▶ **PROBLEM**
Print all of the data below exactly as it appears, leaving out every image.

▶ **GIVEN INFORMATION**
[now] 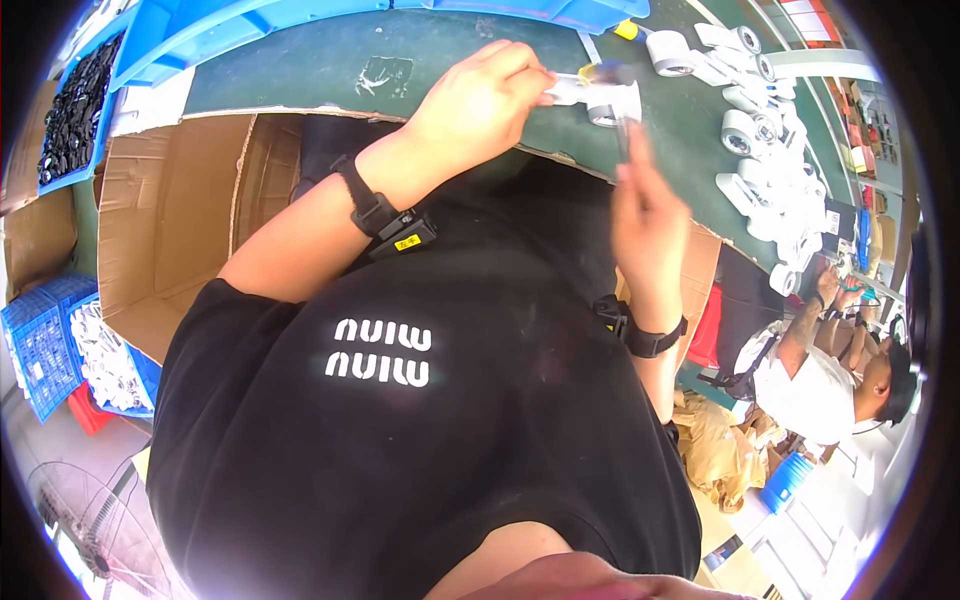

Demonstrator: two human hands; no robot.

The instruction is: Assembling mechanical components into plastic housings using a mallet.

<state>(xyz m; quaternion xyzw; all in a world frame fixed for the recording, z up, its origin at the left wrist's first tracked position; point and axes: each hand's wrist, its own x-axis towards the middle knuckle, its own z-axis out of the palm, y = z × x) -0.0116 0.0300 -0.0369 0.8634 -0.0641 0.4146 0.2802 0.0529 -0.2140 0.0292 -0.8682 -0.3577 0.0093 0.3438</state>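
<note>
My left hand (478,105) is above the green bench top, fingers pinched on one end of a white plastic part (568,90). The part's far end has a round, wheel-like piece with a dark centre. At that end my right hand (648,215) is closed around a slim dark tool (624,148), smeared by motion. A yellowish and dark blur shows at the top of the part; its kind I cannot make out. Several similar white parts (745,130) are heaped on the bench to the right.
A blue bin (230,35) stands along the far edge, with a bin of small black pieces (80,110) at the left. An open cardboard box (170,220) is below the bench edge. Another person (810,380) works at the right. A fan (95,540) stands lower left.
</note>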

▶ **SOLVED EXERCISE**
[now] 

Demonstrator: two human hands; no robot.

The instruction is: Assembling mechanical components into plastic housings using a mallet.

<state>(xyz m; quaternion xyzw; all in a world frame fixed for the recording, z up, its origin at the left wrist's first tracked position; point and axes: each hand's wrist, its own x-axis towards the middle knuckle, its own z-axis out of the palm, y = z × x) -0.0116 0.0300 -0.0369 0.8634 -0.0641 0.4146 0.2802 0.0529 -0.2140 0.0292 -0.8682 -0.3577 0.0093 0.3438</state>
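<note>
My left hand (478,105) is above the green bench top, fingers pinched on one end of a white plastic part (568,90). The part's far end has a round, wheel-like piece with a dark centre. At that end my right hand (648,215) is closed around a slim dark tool (624,148), smeared by motion. A yellowish and dark blur shows at the top of the part; its kind I cannot make out. Several similar white parts (745,130) are heaped on the bench to the right.
A blue bin (230,35) stands along the far edge, with a bin of small black pieces (80,110) at the left. An open cardboard box (170,220) is below the bench edge. Another person (810,380) works at the right. A fan (95,540) stands lower left.
</note>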

The output is complete as shown.